Mary Lou and I walked into the packed theater to the sound of synchronized applause. We were accompanied by some two dozen other people as we were escorted to our seats. It could have been a tremendous boost to your ego, until you realized that the 1,000+ fourth graders were just clapping in time to the music. Contemporary beats, I might add.
Air Play was the performance at the Gogue Performing Arts Center in Auburn this past week. We had the opportunity to join one of the three performances given for school age children, though there was a regular performance schedule for later that night. Given a conflict, we chose for the first time ever to go with the children.
Air Play is hard to describe. It is a performance without words, taking common everyday objects and using air to transform them into items of beauty. The husband has his roots as a clown. The wife also has training as a clown, but also had a background as a dancer, before attending Princeton. They met in Afghanistan, while both were using their talents to bring some semblance of normalcy to the children of a war-torn country.
Like anyone with children and grandchildren, or nieces, nephews, and close family friends for that matter, I have seen my share of performances designed for children. They rarely make that transformation that makes them equally enjoyable for adults, especially for those adults without a direct connection to the children.
Air Play grabbed me as surely as it grabbed the most energetic 10-year-old. I found myself clapping in sync with the music, laughing at the wordless jokes, and being mesmerized by the Cirque de Soleil type feats using ordinary items and air.

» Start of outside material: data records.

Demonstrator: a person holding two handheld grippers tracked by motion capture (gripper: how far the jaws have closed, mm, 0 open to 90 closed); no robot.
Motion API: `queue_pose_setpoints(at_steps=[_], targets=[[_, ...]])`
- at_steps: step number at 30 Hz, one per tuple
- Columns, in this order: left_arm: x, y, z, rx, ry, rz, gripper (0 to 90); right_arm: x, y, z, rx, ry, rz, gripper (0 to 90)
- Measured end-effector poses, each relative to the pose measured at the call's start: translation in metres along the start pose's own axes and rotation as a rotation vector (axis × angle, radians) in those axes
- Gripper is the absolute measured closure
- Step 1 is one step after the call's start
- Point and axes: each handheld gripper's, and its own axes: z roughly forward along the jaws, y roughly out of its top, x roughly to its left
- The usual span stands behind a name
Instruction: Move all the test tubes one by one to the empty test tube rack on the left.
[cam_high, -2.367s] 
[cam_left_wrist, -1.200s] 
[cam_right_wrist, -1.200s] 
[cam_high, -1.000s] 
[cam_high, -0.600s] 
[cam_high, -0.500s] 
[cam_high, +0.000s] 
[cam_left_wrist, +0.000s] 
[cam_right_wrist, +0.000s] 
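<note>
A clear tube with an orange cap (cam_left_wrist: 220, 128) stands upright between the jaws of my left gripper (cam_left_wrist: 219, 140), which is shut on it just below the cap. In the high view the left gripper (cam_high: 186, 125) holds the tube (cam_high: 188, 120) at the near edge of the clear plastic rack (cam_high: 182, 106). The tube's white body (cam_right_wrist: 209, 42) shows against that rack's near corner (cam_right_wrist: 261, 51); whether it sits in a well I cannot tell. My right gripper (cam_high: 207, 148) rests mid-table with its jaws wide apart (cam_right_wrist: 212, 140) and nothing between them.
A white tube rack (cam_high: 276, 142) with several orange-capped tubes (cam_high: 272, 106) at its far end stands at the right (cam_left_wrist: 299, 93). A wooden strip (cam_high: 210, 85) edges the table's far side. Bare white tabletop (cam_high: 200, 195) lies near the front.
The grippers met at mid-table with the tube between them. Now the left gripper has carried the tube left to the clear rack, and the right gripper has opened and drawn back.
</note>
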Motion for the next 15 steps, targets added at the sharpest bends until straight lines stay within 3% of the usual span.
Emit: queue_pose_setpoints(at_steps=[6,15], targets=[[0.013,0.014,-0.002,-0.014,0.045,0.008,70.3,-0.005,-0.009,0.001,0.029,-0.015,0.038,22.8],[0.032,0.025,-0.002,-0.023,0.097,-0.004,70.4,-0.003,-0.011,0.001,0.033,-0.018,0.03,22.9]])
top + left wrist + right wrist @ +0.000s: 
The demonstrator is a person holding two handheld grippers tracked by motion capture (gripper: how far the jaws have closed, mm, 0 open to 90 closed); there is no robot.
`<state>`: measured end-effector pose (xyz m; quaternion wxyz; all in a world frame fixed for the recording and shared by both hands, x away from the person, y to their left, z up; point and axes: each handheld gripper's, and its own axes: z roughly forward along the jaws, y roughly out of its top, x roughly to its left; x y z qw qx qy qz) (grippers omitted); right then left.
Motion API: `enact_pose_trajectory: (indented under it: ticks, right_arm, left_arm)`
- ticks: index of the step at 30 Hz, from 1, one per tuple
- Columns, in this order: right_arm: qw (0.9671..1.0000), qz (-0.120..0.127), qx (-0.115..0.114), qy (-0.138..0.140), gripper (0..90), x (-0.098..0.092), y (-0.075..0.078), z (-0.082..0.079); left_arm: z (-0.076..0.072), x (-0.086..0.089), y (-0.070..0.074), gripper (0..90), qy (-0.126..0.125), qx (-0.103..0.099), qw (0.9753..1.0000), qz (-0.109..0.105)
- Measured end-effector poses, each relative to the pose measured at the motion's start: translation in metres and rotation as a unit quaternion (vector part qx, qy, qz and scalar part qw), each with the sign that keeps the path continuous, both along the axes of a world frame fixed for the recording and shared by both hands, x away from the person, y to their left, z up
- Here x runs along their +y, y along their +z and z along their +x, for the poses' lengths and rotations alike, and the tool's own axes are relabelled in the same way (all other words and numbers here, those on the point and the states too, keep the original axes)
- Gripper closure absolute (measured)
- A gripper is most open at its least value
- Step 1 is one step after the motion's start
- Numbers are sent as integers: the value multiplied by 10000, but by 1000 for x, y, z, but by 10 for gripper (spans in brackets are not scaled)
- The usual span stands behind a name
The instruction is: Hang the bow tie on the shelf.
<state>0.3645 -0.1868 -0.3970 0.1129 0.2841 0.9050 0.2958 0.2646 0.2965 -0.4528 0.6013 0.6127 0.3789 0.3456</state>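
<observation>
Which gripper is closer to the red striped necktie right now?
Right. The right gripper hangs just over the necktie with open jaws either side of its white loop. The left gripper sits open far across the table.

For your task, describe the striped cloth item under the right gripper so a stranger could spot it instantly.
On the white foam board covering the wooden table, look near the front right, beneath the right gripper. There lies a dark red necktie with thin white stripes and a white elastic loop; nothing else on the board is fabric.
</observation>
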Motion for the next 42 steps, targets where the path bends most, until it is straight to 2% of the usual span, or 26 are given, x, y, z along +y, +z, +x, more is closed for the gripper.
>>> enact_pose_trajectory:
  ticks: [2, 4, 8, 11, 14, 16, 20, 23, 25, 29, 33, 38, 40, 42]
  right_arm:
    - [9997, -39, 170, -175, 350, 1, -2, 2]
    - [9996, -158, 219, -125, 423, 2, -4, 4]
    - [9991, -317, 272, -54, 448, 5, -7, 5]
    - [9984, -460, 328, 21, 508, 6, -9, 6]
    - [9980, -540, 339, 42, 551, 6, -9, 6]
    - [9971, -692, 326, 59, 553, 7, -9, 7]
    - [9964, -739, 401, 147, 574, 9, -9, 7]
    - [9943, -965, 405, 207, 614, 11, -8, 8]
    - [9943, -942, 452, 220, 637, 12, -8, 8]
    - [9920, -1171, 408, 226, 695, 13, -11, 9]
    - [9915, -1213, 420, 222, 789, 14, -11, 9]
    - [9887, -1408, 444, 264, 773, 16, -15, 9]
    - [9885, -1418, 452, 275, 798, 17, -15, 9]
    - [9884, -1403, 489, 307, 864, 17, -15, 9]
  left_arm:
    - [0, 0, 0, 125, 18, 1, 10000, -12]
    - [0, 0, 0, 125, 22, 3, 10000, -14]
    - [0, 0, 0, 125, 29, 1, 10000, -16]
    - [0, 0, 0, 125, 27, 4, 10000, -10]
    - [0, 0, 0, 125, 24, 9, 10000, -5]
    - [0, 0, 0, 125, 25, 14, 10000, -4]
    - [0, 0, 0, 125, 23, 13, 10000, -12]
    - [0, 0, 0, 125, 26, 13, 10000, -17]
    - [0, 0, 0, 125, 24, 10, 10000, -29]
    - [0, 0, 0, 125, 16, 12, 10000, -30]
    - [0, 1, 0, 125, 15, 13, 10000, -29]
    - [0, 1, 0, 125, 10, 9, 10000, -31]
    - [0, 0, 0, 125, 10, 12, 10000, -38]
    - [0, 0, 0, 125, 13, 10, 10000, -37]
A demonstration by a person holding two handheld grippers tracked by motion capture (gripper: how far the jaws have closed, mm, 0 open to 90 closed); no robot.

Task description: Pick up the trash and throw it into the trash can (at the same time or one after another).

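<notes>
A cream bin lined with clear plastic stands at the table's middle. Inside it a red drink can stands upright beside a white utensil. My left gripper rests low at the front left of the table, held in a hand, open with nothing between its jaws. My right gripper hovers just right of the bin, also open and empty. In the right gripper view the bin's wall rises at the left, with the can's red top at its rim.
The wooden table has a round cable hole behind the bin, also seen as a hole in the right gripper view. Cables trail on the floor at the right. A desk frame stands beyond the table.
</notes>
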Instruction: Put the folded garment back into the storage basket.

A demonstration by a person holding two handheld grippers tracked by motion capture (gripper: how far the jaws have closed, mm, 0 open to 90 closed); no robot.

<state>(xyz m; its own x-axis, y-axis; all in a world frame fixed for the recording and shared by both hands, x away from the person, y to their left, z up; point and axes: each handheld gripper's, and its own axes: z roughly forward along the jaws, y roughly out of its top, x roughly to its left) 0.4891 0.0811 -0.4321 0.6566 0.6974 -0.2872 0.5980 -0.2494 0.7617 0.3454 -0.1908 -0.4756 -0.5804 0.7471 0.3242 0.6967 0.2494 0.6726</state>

In short, I was totally immersed in a performance that transcended age. It was meant for girls, boys, young and old. The music behind the routines was from around the world, a treat in and of itself. The various acts were simply stunning, so engaging that words cannot describe. You simply must see the show for yourself if you ever have the opportunity.
Air Play has played in five continents. Over 150,000 people have seen the show that was the brainchild of street performers. It has played in various locations with many different languages. It is proof that physical performances can transcend language barriers. The beauty, laughter and music of the performance was clear to all, regardless of location or language.
We had the opportunity to join a group after the performance for lunch and to hear the vision of the performing couple as well as their path to the success they now enjoy. Their story is as incredible as their performance. They travel the world, looking to tell a story without words, using a language that all can understand.
They obviously reached the children in the audience. What was so unexpected for me was that they also reached a 67-year-old man, who was laughing and clapping and yelling and screaming at all the right times, just as all the other children in the theater.
If you even wonder about the power of the arts to reach children, I wish you could have seen Air Play at the Gouge. Or anywhere, for that matter. Before Air Play left, they had played to an adult audience as well as three shows for elementary school kids. Thousands of kids were as delighted as I was. There is surely some sort of message there.
Beauty is in the eye of the beholder, some would say. This show was beautiful and spanned generations. Language is a barrier, others would say. This show illustrated how you can talk, listen, and interact with those whose spoken words you cannot understand.
Thanks to the Gouge Performing Arts Center, and to all the local arts groups, from schools in Southwest Georgia to community theaters throughout the area. Your efforts bring unexpected joy to young and old alike. Do not ever underestimate the power of the arts in the lives of young people.
In this instance, I had a connection with those young enough to be my grandchildren. Young at heart. Occasionally, it can be true.